As you might expect, I have given this matter a not insignificant amount of thought. So I do have a response for you. Allow me to unpack it a little, if I may.

Have you ever been faced with this situation: cast under the public’s searing gaze, expected to toe the line on a decision, whose consequences are far-reaching, the brainwashed uninformed masses – masses who will froth and claw and render garments if you go against them – have unctuously deemed to be an obvious one, but you, yes you, are possessed of a more keen understanding and must take countervailing measures?

And because the obvious rightness of your decision won’t be apparent to the lay crowd for years – and it is the right decision – you will be subject to unending, unavoidable ridicule, the loss of your job and worst of all, having your children report back from school with tales of harassment from classmates and faculty alike, in which they are called any number of things unfit for polite conversation and in some instances pelted with rocks and feces and dried up fecal bits which, while still feces, are hard and sting like rocks.

“God, Reggie Bush – what a bust. Who couldn’t’ve seen that coming? No durability. Can’t run between the tackles. Averages the length of my dick per carry. Makes Eric Bieniemy look like Eric Metcalf. Fucks a hog-assed Persian and is clearly better suited for vacuous pointless celebrity than the gridiron. It’s always more difficult to find a dominant pass rusher than a starting running back.”

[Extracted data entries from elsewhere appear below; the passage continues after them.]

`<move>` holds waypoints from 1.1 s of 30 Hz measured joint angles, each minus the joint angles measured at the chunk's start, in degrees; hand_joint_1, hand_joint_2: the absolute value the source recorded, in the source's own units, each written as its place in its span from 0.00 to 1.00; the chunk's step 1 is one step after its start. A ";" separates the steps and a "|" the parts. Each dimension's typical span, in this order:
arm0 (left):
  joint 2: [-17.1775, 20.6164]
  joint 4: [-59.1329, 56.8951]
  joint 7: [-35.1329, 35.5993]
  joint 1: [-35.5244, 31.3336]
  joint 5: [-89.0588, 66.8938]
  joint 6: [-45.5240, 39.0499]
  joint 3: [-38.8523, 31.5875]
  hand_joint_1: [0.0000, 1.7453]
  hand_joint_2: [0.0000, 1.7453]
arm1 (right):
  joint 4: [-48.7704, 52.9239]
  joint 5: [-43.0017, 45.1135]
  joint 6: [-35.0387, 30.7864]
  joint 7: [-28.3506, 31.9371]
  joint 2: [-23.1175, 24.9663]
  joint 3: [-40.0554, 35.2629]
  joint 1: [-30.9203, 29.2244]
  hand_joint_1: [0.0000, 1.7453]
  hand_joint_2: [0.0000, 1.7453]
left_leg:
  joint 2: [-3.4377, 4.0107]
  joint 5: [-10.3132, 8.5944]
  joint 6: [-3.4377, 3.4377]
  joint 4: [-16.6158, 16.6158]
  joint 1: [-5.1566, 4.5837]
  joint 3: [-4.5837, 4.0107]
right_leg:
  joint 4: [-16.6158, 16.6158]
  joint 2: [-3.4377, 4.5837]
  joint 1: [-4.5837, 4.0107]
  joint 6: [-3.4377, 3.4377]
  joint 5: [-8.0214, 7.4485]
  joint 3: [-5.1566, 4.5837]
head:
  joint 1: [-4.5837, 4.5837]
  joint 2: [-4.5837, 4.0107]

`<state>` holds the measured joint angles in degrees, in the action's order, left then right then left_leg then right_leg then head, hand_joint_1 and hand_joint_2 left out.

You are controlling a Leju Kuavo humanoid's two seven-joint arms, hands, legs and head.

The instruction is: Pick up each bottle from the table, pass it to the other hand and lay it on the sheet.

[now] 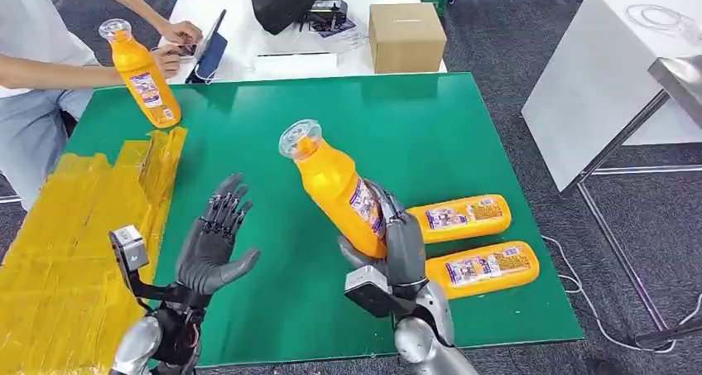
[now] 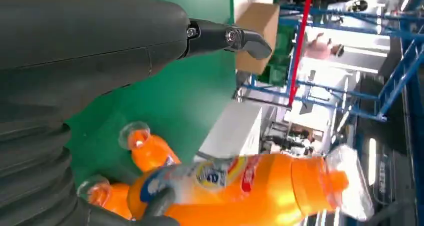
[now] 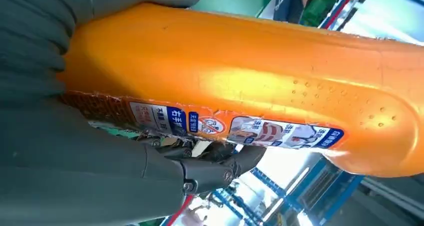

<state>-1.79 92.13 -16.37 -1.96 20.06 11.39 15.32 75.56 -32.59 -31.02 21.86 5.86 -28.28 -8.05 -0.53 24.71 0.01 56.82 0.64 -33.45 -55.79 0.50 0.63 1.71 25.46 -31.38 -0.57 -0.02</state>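
While the right hand [image 1: 397, 247] grips the tilted orange bottle [image 1: 335, 185] by its lower body above the green desk [image 1: 463, 127] and the left hand [image 1: 213, 247] waits released just left, a mistimed handover could drop it short of the yellow sheet [image 1: 66, 226].

Between our left hand [image 1: 217, 244] and the raised orange juice bottle [image 1: 335, 185] we see bare green mat [image 1: 273, 143]. Two lying bottles [image 1: 460, 217] [image 1: 483, 268] block our right, and a person's bottle [image 1: 142, 73] stands by the yellow sheet [image 1: 66, 226].
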 measured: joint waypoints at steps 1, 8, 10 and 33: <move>0.02 0.00 0.02 -0.19 0.00 0.00 0.22 0.00 1.00 | -0.29 0.05 0.13 0.00 0.11 0.00 -0.25 1.00 1.00 | -0.01 0.00 0.00 0.00 0.00 0.00 | 0.00 0.00 0.00 0.00 0.00 0.00 | -0.02 0.00; 0.31 0.00 -0.02 -0.69 0.00 0.57 1.51 0.00 1.00 | -2.54 0.50 1.14 0.24 0.57 -0.07 -1.54 1.00 1.00 | 0.00 0.00 0.00 0.00 0.00 -0.01 | 0.00 0.00 0.00 0.00 0.00 0.00 | -0.02 0.00; 0.39 -0.02 -0.02 -1.10 0.00 0.85 1.95 0.00 1.00 | -4.16 0.53 1.58 0.24 0.85 -0.09 -2.47 1.00 1.00 | 0.00 0.00 0.00 0.00 0.00 -0.01 | 0.00 0.00 0.00 0.00 0.00 -0.01 | -0.02 0.00; 0.48 -3.67 0.33 -4.34 1.29 1.16 4.09 0.00 1.00 | -14.38 -13.70 -4.89 -0.33 5.40 -8.13 -7.38 1.00 1.00 | 0.01 -0.02 0.01 0.00 0.02 -0.04 | -0.02 0.00 -0.01 0.00 0.00 -0.04 | -0.02 0.00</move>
<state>-1.31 88.46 -16.05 -6.30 21.35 12.55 19.41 61.18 -46.29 -35.91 21.53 11.26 -36.41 -15.43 -0.52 24.69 0.03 56.81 0.66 -33.48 -55.81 0.51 0.62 1.71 25.46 -31.42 -0.59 -0.02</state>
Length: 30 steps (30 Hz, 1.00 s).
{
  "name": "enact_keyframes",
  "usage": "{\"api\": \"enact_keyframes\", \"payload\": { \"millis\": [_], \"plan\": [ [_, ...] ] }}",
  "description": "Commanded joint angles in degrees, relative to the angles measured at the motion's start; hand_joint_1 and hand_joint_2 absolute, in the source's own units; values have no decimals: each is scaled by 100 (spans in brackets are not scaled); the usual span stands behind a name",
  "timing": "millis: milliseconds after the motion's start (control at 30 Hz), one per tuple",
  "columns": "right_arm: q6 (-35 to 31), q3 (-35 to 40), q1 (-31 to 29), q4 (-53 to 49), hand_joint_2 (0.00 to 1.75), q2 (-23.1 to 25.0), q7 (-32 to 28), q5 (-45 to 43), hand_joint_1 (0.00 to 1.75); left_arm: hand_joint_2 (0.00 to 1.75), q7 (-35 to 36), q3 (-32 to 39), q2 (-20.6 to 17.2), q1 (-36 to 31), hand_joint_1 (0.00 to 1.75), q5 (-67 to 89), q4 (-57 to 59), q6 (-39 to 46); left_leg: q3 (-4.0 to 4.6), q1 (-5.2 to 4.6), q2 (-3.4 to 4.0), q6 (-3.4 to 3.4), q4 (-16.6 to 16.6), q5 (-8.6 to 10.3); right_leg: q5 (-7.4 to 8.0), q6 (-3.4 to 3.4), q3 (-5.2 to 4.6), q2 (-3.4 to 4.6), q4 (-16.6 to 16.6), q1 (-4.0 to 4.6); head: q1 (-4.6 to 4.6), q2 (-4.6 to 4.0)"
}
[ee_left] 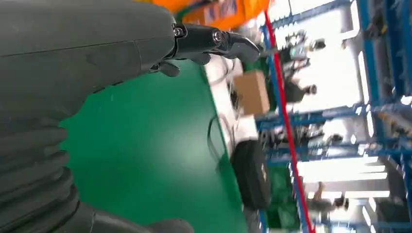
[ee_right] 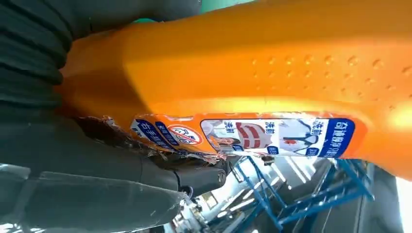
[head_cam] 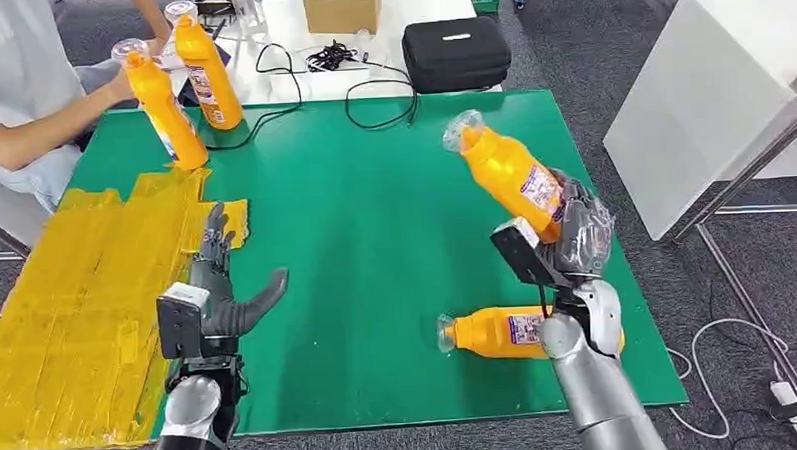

Yes. Hindsight is a beautiful thing.

But you too, I’m sure, are racked with difficult life-altering decisions on a daily basis. Which ironic T-shirt matches your overpriced sneakers because Jill from accounting has finally given you the green light on a chance to take her to Quinzo’s for lunch, and man, you need to hit it off because you got shit else going right now. When you get to Quizno’s, do you go double meat on your mesquite chicken? When, at last, Jill grants you to the chance to take dull stabs at her clitoris with your sweet onion teriyaki sauce stained tongue, what technique will you employ? See, your life does have consequence, after all.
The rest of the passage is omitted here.